_Directions for this task_
Find the lines below that include the word "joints" and report how many there are, with no other text.

══════════════════════════════

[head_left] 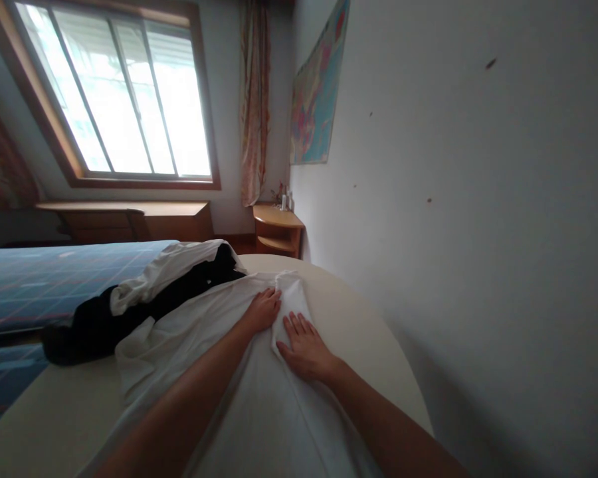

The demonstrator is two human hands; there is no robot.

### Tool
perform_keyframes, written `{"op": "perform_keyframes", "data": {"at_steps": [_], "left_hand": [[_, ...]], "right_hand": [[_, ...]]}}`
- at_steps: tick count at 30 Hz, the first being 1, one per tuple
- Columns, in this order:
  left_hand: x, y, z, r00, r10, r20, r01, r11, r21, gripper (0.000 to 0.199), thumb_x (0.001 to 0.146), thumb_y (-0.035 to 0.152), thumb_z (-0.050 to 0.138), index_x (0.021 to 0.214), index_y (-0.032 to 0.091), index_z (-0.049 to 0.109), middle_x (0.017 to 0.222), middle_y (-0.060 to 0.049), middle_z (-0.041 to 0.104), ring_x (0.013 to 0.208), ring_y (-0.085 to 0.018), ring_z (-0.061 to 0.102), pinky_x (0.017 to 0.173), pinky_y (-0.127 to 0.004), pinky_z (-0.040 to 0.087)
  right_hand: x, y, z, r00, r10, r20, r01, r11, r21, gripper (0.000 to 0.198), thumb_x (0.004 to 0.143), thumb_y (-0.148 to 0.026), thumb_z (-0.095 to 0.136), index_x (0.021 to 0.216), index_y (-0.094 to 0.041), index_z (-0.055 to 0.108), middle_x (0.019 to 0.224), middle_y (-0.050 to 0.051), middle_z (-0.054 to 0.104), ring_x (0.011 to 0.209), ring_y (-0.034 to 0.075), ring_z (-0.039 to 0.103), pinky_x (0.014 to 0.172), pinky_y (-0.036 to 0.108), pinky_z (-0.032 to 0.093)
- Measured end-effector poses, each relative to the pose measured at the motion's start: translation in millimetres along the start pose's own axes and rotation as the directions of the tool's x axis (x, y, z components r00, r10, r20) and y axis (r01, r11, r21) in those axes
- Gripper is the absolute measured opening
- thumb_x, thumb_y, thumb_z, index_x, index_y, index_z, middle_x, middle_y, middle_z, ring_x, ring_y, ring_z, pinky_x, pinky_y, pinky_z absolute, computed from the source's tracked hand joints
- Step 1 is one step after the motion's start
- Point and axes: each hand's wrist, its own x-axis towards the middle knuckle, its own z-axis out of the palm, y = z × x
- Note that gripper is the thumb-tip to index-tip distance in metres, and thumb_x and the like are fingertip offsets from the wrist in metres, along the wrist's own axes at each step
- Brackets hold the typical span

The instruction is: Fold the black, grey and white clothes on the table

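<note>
A white shirt lies spread over the round cream table, with a narrow strip of it folded over along the right side. What looks like a sleeve sticks out at its left. My left hand rests on the cloth beside the inner edge of that fold, its fingers lying on the fabric. Just right of it and closer to me, my right hand lies flat on the folded strip with its fingers spread. Both hands touch the shirt, and my forearms cover part of its lower area.
Black and white clothes are heaped on the table's left side, against a bed with a blue checked cover. A plain wall runs along the right. Behind stand a small corner shelf and a wooden desk under the window.
</note>
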Motion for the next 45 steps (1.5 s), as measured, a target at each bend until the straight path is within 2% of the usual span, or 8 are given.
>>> {"op": "perform_keyframes", "data": {"at_steps": [8,14,17,24,30,34,39,45], "left_hand": [[35.6,-6.9,8.7,0.999,-0.043,-0.02,0.044,0.998,0.047,0.037,0.1,0.023,0.038,0.131,0.015,0.057,0.141,-0.015,0.055,0.133,-0.024,0.048,0.114,-0.039,0.033],[43.4,1.9,3.2,0.992,-0.115,-0.06,0.12,0.989,0.089,0.034,0.101,0.025,0.038,0.127,0.016,0.058,0.136,-0.016,0.056,0.127,-0.027,0.051,0.11,-0.039,0.037],[37.3,12.8,-6.0,0.991,-0.123,-0.054,0.128,0.987,0.102,0.032,0.1,0.022,0.039,0.125,0.015,0.059,0.143,-0.018,0.05,0.126,-0.029,0.05,0.103,-0.04,0.043],[-14.8,40.2,-30.4,0.999,-0.031,0.039,0.028,0.997,0.067,0.03,0.101,0.02,0.038,0.118,0.022,0.062,0.113,-0.007,0.067,0.103,-0.02,0.063,0.089,-0.029,0.048],[-65.6,50.9,-44.4,0.996,0.052,0.079,-0.054,0.998,0.025,0.037,0.101,0.028,0.042,0.135,0.024,0.056,0.133,-0.007,0.061,0.119,-0.022,0.058,0.101,-0.032,0.045],[-78.4,48.7,-42.4,0.992,0.113,0.055,-0.113,0.994,-0.005,0.037,0.096,0.021,0.049,0.129,0.026,0.063,0.128,-0.008,0.059,0.117,-0.023,0.056,0.102,-0.034,0.044],[-79.1,46.1,-32.9,0.994,0.087,-0.062,-0.09,0.994,-0.057,0.029,0.097,0.024,0.05,0.118,0.024,0.07,0.108,-0.008,0.062,0.105,-0.023,0.057,0.096,-0.035,0.047],[-72.3,39.9,-29.4,0.991,0.111,-0.069,-0.117,0.988,-0.097,0.028,0.095,0.021,0.051,0.116,0.024,0.07,0.107,-0.007,0.062,0.105,-0.022,0.057,0.097,-0.033,0.047]], "right_hand": [[36.9,25.2,-15.6,0.999,-0.033,0.016,0.034,0.999,-0.03,0.075,0.097,-0.055,0.031,0.157,-0.011,0.022,0.165,0.012,0.01,0.152,0.026,0.004,0.122,0.041,0.005],[50.3,30.9,-19.5,0.999,-0.052,-0.011,0.051,0.997,-0.05,0.073,0.097,-0.052,0.036,0.156,-0.011,0.026,0.165,0.012,0.013,0.152,0.025,0.005,0.122,0.04,0.005],[50.8,31.6,-18.7,0.998,-0.062,-0.026,0.06,0.997,-0.058,0.073,0.096,-0.053,0.037,0.156,-0.012,0.026,0.165,0.012,0.013,0.152,0.025,0.006,0.122,0.041,0.006],[48.3,38.7,-15.4,0.987,-0.129,-0.093,0.124,0.991,-0.049,0.069,0.097,-0.05,0.041,0.154,-0.012,0.032,0.162,0.014,0.022,0.151,0.027,0.015,0.122,0.042,0.013],[16.1,54.2,-28.0,0.965,-0.238,-0.11,0.243,0.97,0.031,0.049,0.097,-0.037,0.045,0.135,-0.009,0.058,0.149,0.017,0.047,0.141,0.023,0.039,0.117,0.035,0.028],[-25.1,61.8,-47.7,0.964,-0.239,-0.117,0.242,0.97,0.016,0.032,0.096,-0.032,0.047,0.105,-0.014,0.073,0.115,0.013,0.07,0.11,0.021,0.062,0.099,0.03,0.042],[-71.3,66.3,-63.3,0.999,-0.048,-0.025,0.047,0.998,-0.048,0.022,0.089,-0.035,0.058,0.091,-0.016,0.069,0.087,0.007,0.07,0.073,0.016,0.061,0.065,0.024,0.04],[-95.6,54.7,-76.2,0.998,0.032,0.059,-0.026,0.996,-0.09,0.023,0.095,-0.034,0.05,0.091,-0.016,0.065,0.083,0.007,0.07,0.069,0.015,0.057,0.062,0.025,0.033]]}}
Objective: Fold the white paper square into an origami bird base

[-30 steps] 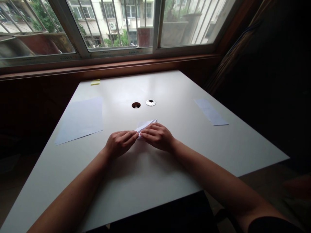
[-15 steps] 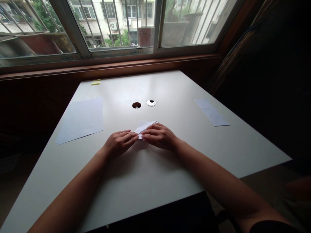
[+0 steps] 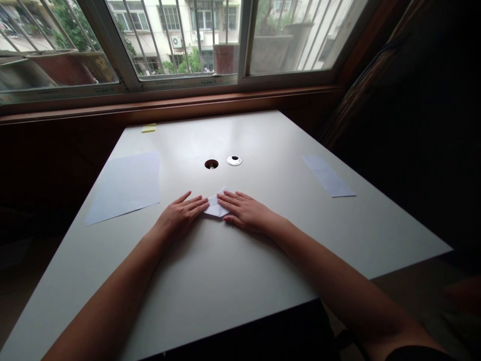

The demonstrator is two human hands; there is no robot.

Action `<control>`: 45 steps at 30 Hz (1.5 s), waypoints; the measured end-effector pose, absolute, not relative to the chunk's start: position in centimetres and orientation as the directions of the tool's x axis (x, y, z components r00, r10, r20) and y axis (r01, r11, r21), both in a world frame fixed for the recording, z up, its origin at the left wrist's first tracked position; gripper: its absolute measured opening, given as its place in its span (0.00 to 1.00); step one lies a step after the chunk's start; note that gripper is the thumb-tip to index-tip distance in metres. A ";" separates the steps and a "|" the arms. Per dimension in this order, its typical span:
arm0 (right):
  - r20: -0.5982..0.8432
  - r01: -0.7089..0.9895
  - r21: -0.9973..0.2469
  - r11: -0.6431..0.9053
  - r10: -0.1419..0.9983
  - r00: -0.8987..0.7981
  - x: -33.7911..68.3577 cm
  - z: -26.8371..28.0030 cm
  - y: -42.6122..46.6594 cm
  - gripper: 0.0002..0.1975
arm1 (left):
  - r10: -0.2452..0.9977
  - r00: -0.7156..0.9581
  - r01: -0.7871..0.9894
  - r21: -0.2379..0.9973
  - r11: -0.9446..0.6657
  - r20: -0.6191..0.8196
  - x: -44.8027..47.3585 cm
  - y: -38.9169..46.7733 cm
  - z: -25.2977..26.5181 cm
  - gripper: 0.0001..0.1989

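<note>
A small piece of folded white paper (image 3: 215,207) lies flat on the white table (image 3: 225,281), between my two hands. My left hand (image 3: 182,213) is open, its fingers stretched out and their tips resting on the paper's left end. Over the right part of the paper lies my right hand (image 3: 246,210), open and flat, with the thumb apart at the near edge. The fingers of that hand hide part of the folds.
To the left lies a large white sheet (image 3: 126,185); a narrower paper strip (image 3: 328,175) is on the right. Beyond my hands are a round hole (image 3: 211,164) and a silvery disc (image 3: 234,160). Yellow sticky notes (image 3: 149,128) sit at the far left edge, below the window (image 3: 180,40).
The paper's raised flap is now pressed down flat. My fingers have gone from pinching the paper to lying stretched out on it, and my left hand has shifted slightly left.
</note>
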State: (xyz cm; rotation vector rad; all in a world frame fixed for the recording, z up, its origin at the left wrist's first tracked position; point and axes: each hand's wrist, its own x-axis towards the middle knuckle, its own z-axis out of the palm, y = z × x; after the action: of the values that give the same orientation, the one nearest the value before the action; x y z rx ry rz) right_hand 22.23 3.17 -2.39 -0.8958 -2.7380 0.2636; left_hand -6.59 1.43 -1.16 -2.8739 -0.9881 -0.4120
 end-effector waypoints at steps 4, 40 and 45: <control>0.154 0.596 -0.254 0.762 0.640 -0.753 22.2 -2.4 3.0 0.30 | 0.680 0.679 0.709 -0.005 -0.706 0.278 -7.0 1.6 -1.4 0.24; 0.288 0.480 -0.222 0.849 0.527 -0.799 22.8 -2.1 2.8 0.24 | 0.830 0.532 0.835 0.058 -0.547 0.165 -4.9 0.8 -1.9 0.27; 0.404 0.315 -0.349 0.883 0.445 -0.800 22.3 -1.5 2.3 0.15 | 0.899 0.397 0.909 0.059 -0.413 0.184 -5.6 1.2 -2.0 0.27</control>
State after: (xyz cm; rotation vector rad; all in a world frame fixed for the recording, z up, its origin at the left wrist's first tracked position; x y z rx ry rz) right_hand 22.29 2.32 -1.49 -0.5524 -2.5656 0.3643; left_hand -5.64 1.19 -2.04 -2.5824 -1.6726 -0.2901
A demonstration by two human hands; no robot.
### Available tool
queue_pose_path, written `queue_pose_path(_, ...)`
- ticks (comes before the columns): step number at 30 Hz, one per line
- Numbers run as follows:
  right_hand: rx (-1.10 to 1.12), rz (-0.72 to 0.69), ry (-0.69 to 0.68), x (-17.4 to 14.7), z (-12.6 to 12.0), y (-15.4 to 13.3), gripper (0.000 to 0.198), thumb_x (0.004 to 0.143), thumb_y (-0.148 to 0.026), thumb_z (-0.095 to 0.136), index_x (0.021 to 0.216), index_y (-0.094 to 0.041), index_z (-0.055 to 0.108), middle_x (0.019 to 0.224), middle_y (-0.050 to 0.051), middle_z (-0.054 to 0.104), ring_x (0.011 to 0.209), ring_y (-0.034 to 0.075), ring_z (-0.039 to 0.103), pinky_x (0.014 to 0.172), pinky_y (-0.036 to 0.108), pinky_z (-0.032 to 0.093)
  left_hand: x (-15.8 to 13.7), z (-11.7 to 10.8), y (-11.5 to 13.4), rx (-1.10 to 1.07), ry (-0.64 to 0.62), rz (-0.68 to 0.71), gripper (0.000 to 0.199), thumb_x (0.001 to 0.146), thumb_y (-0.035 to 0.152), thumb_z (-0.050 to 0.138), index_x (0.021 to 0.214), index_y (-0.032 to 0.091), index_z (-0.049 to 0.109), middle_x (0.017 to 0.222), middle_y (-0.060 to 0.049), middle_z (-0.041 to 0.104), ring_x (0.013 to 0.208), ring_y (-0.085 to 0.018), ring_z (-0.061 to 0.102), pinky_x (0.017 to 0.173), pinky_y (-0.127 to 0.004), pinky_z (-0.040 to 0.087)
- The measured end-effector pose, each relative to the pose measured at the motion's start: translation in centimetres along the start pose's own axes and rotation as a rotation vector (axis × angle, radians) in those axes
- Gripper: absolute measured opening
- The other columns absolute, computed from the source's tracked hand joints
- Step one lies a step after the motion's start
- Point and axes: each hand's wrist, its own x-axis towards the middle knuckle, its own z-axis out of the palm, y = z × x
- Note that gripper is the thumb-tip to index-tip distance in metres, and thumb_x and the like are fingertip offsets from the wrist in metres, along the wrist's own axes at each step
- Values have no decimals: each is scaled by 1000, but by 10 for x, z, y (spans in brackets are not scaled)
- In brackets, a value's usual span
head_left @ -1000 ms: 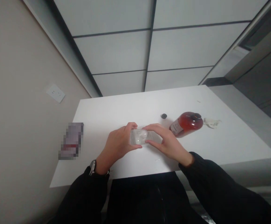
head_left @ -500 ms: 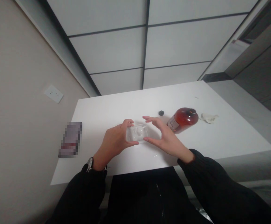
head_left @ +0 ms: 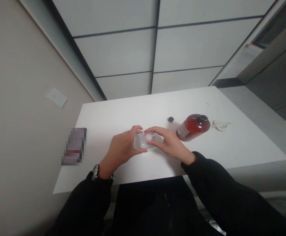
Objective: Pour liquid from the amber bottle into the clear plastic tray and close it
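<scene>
A small clear plastic box [head_left: 138,141] with a rounded clear piece [head_left: 148,137] in it is between my hands, over the white table. My left hand [head_left: 123,145] is closed around the box's left end, thumb along the near side and fingers at the far side. From the right, my right hand [head_left: 167,141] reaches over the box. Its thumb and fingertips are on either side of the rounded piece, pinching it. Whether the piece is loose or part of the box I cannot make out.
On the white table [head_left: 108,114], a large bottle of reddish-brown liquid [head_left: 194,127] stands uncapped right of my hands. A black cap [head_left: 170,119] lies beyond them, and a crumpled whitish scrap [head_left: 220,125] is right of the bottle. A blurred-out flat object [head_left: 74,146] is at the left edge.
My right hand has moved left, from the box's right end to over the rounded piece, and its fingers have drawn closer together. My left hand keeps its hold.
</scene>
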Motion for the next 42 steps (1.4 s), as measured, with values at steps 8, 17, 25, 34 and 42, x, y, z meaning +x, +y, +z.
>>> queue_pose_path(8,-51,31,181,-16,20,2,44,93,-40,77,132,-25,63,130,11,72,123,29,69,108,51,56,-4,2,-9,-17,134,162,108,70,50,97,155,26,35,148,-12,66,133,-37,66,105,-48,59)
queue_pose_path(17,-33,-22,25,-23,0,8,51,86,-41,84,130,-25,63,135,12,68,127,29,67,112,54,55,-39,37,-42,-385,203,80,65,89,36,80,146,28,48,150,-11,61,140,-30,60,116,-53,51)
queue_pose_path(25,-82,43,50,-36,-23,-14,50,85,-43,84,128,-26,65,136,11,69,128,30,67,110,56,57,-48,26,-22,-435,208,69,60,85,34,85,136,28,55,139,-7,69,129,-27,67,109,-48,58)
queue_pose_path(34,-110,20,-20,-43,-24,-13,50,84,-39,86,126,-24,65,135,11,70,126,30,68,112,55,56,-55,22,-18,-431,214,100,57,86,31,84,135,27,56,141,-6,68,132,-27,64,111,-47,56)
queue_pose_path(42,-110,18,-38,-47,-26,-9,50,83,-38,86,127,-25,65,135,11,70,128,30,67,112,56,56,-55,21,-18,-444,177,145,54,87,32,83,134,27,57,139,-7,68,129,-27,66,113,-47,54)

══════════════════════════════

_Finished task_
2